[[ Records shown, beginning ]]

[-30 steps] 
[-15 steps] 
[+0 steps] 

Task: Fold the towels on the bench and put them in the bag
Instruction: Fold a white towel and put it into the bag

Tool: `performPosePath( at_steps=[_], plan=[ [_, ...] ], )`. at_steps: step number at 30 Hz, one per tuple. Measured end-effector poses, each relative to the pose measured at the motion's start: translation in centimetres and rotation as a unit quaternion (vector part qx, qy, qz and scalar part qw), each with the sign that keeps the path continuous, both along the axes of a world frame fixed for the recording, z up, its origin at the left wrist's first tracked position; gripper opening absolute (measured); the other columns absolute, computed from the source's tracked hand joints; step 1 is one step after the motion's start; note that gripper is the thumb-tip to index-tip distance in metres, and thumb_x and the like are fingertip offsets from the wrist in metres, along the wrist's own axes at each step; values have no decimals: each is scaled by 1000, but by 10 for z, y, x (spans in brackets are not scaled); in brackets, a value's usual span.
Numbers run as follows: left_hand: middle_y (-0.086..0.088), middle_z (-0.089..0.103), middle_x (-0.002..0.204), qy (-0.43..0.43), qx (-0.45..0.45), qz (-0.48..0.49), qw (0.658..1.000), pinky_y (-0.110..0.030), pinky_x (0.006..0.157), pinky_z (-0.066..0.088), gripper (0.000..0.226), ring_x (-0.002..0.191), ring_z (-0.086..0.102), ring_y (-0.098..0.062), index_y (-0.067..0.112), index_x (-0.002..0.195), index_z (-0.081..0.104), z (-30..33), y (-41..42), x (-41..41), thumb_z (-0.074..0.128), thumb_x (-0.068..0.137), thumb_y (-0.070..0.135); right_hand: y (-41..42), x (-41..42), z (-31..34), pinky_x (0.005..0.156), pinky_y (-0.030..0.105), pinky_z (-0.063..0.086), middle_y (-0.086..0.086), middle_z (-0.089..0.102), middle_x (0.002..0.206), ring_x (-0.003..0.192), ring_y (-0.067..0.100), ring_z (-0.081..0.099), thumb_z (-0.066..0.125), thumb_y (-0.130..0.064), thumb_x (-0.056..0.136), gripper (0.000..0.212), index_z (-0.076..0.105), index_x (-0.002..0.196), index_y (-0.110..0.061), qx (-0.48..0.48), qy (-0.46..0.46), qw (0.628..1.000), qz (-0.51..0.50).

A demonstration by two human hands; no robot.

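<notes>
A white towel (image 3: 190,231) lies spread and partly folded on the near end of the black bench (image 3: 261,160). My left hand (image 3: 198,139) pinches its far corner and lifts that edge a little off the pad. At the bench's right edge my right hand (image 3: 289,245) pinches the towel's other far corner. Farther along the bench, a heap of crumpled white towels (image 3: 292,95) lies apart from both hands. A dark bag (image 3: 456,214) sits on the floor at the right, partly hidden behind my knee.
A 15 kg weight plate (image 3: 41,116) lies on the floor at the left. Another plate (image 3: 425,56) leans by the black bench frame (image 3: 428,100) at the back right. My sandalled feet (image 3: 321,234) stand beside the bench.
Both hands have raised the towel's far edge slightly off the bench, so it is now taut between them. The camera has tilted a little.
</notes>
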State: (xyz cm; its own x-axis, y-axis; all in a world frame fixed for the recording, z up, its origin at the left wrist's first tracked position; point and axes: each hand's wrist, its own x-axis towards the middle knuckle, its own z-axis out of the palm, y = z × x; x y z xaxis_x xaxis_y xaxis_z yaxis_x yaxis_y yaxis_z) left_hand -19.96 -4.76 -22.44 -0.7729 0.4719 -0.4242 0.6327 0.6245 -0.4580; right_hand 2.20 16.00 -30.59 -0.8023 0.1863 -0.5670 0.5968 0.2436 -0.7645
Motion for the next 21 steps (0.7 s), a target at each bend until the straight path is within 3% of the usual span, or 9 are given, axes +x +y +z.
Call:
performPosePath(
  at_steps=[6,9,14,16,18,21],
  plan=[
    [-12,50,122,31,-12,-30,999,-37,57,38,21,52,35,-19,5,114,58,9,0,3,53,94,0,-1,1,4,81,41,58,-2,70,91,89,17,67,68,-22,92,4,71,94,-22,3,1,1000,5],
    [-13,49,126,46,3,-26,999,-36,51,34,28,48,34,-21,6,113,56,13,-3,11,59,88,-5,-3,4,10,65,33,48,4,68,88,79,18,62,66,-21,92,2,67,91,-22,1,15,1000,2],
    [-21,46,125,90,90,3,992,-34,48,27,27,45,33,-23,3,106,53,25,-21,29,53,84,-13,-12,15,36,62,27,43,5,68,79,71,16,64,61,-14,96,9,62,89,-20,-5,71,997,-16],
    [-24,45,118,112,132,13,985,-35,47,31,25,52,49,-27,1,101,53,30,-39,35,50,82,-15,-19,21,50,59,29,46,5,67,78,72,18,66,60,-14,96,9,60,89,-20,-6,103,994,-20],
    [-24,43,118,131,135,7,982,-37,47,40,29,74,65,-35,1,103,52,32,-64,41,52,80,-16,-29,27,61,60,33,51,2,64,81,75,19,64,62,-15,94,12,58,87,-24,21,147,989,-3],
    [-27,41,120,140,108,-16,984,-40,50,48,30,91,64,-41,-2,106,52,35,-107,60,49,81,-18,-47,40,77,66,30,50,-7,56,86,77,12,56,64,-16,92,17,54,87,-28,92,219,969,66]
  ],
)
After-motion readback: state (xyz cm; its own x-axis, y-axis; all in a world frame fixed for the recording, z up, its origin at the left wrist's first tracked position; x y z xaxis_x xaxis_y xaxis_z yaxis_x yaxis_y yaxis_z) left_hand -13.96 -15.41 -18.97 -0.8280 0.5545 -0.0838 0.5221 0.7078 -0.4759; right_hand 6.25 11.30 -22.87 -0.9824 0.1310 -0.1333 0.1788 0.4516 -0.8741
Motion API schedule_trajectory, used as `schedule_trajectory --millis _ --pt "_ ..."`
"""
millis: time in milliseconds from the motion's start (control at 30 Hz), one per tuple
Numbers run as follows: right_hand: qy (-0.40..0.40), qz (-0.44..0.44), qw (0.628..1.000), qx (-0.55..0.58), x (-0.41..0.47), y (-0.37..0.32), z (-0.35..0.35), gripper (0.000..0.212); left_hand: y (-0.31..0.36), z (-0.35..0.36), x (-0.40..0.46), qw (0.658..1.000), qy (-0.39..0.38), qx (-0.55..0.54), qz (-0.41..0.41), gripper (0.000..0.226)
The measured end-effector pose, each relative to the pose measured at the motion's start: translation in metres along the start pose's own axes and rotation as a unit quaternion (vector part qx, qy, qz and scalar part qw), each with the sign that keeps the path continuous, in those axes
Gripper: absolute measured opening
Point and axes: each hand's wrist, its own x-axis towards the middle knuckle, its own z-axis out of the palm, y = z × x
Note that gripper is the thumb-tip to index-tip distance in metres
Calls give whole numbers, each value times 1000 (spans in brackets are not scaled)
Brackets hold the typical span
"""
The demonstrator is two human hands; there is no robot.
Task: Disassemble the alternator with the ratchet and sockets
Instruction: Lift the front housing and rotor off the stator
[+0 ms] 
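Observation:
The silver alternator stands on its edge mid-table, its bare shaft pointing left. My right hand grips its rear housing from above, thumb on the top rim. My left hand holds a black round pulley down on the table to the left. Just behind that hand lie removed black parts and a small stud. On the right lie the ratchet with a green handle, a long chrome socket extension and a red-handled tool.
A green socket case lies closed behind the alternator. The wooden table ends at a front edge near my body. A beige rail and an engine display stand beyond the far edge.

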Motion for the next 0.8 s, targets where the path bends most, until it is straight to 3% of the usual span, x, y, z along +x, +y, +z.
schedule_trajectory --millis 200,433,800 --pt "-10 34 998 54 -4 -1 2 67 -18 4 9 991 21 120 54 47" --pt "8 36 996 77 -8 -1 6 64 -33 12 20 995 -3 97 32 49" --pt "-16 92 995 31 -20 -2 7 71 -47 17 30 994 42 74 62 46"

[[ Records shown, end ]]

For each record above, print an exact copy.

▸ Task output
[-30 steps] 
[-15 steps] 
[+0 steps] 

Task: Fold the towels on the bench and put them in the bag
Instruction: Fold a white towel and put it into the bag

Tool: `performPosePath( at_steps=[_], plan=[ [_, ...] ], )`. at_steps: step number at 30 Hz, one per tuple. Measured end-effector poses, each relative to the pose measured at the motion's start: translation in centimetres and rotation as a unit quaternion (vector part qx, qy, qz and scalar part qw), each with the sign that keeps the path continuous, both along the axes of a world frame fixed for the recording, z up, its origin at the left wrist's first tracked position; gripper opening absolute (measured); the other columns absolute, computed from the source's tracked hand joints; step 1 is one step after the motion's start; note that gripper is the thumb-tip to index-tip distance in metres, and thumb_x and the like are fingertip offsets from the wrist in metres, along the wrist's own axes at each step; values have no decimals: each is scaled by 1000, but by 10 for z, y, x (spans in brackets are not scaled); in brackets, a value's usual span.
Numbers run as follows: left_hand: middle_y (-0.086..0.088), middle_z (-0.089..0.103), middle_x (-0.002..0.204), qy (-0.43..0.43), qx (-0.45..0.45), qz (-0.48..0.49), qw (0.658..1.000), pinky_y (-0.110..0.030), pinky_x (0.006..0.157), pinky_z (-0.066..0.088), gripper (0.000..0.226), ring_x (-0.002..0.191), ring_z (-0.086..0.102), ring_y (-0.098..0.062), index_y (-0.067..0.112), index_x (-0.002..0.195), index_z (-0.081..0.104), z (-30..33), y (-41..42), x (-41..41), thumb_z (-0.074..0.128), thumb_x (-0.068..0.137), thumb_y (-0.070..0.135); right_hand: y (-41..42), x (-41..42), z (-31..34), pinky_x (0.005..0.156), pinky_y (-0.030..0.105), pinky_z (-0.063..0.086), middle_y (-0.086..0.086), middle_z (-0.089..0.102), middle_x (0.002..0.206), ring_x (-0.003..0.192), ring_y (-0.067..0.100), ring_z (-0.081..0.099), thumb_z (-0.066..0.125), thumb_y (-0.130..0.064), thumb_x (-0.056..0.136), gripper (0.000..0.212), index_z (-0.076..0.105), index_x (-0.002..0.196), index_y (-0.110..0.061), qx (-0.48..0.48), qy (-0.46..0.46), qw (0.628..1.000), qz (-0.51..0.50).

A demonstration by two human hands; no robot.

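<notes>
A white towel (image 3: 190,231) lies spread and partly folded on the near end of the black bench (image 3: 261,160). My left hand (image 3: 198,139) pinches its far corner and lifts that edge a little off the pad. At the bench's right edge my right hand (image 3: 289,245) pinches the towel's other far corner. Farther along the bench, a heap of crumpled white towels (image 3: 292,95) lies apart from both hands. A dark bag (image 3: 456,214) sits on the floor at the right, partly hidden behind my knee.
A 15 kg weight plate (image 3: 41,116) lies on the floor at the left. Another plate (image 3: 425,56) leans by the black bench frame (image 3: 428,100) at the back right. My sandalled feet (image 3: 321,234) stand beside the bench.
Both hands have raised the towel's far edge slightly off the bench, so it is now taut between them. The camera has tilted a little.
</notes>
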State: (xyz cm; its own x-axis, y-axis; all in a world frame fixed for the recording, z up, its origin at the left wrist's first tracked position; point and axes: each hand's wrist, its own x-axis towards the middle knuckle, its own z-axis out of the palm, y = z × x; x y z xaxis_x xaxis_y xaxis_z yaxis_x yaxis_y yaxis_z) left_hand -19.96 -4.76 -22.44 -0.7729 0.4719 -0.4242 0.6327 0.6245 -0.4580; right_hand 2.20 16.00 -30.59 -0.8023 0.1863 -0.5670 0.5968 0.2436 -0.7645
Motion for the next 21 steps (0.7 s), a target at each bend until the straight path is within 3% of the usual span, or 9 are given, axes +x +y +z.
Call:
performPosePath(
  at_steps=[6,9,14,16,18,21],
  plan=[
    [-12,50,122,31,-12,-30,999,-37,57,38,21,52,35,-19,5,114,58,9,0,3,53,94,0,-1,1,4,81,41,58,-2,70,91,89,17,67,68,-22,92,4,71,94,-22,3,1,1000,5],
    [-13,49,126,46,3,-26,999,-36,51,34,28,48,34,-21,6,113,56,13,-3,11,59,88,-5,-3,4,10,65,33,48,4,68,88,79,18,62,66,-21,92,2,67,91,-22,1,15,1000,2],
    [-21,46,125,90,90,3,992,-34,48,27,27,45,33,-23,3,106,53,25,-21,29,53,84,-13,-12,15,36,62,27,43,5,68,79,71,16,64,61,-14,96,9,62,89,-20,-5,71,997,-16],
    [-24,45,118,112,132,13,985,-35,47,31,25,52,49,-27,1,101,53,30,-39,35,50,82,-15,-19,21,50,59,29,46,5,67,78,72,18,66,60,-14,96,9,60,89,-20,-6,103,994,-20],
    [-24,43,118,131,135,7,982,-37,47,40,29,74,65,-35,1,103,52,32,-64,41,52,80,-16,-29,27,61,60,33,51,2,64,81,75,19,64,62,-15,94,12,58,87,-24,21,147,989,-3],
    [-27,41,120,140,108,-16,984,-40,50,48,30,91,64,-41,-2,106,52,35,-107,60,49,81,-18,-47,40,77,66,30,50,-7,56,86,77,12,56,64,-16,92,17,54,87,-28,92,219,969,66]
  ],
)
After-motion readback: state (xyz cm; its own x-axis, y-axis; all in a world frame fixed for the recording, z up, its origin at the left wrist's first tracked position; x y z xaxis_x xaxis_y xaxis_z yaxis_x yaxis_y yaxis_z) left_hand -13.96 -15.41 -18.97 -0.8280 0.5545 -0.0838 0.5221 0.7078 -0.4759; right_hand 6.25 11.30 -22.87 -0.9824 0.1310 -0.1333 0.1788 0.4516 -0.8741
Motion API schedule_trajectory, used as `schedule_trajectory --millis _ --pt "_ ..."`
"""
millis: time in milliseconds from the motion's start (control at 30 Hz), one per tuple
Numbers run as follows: right_hand: qy (-0.40..0.40), qz (-0.44..0.44), qw (0.628..1.000), qx (-0.55..0.58), x (-0.41..0.47), y (-0.37..0.32), z (-0.35..0.35), gripper (0.000..0.212); left_hand: y (-0.31..0.36), z (-0.35..0.36), x (-0.40..0.46), qw (0.658..1.000), qy (-0.39..0.38), qx (-0.55..0.54), qz (-0.41..0.41), gripper (0.000..0.226)
The measured end-effector pose, each relative to the pose measured at the motion's start: translation in metres along the start pose's own axes and rotation as a unit quaternion (vector part qx, qy, qz and scalar part qw), each with the sign that keeps the path continuous, in those axes
Gripper: absolute measured opening
Point and axes: each hand's wrist, its own x-axis towards the middle knuckle, its own z-axis out of the palm, y = z × x
Note that gripper is the thumb-tip to index-tip distance in metres
Calls give whole numbers, each value times 1000 (spans in brackets are not scaled)
Brackets hold the typical span
"""
The demonstrator is two human hands; there is no robot.
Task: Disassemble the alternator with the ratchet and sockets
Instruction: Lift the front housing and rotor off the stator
[+0 ms] 
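Observation:
The silver alternator stands on its edge mid-table, its bare shaft pointing left. My right hand grips its rear housing from above, thumb on the top rim. My left hand holds a black round pulley down on the table to the left. Just behind that hand lie removed black parts and a small stud. On the right lie the ratchet with a green handle, a long chrome socket extension and a red-handled tool.
A green socket case lies closed behind the alternator. The wooden table ends at a front edge near my body. A beige rail and an engine display stand beyond the far edge.
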
Motion for the next 0.8 s, targets where the path bends most, until it is straight to 3% of the usual span, x, y, z along +x, +y, +z.
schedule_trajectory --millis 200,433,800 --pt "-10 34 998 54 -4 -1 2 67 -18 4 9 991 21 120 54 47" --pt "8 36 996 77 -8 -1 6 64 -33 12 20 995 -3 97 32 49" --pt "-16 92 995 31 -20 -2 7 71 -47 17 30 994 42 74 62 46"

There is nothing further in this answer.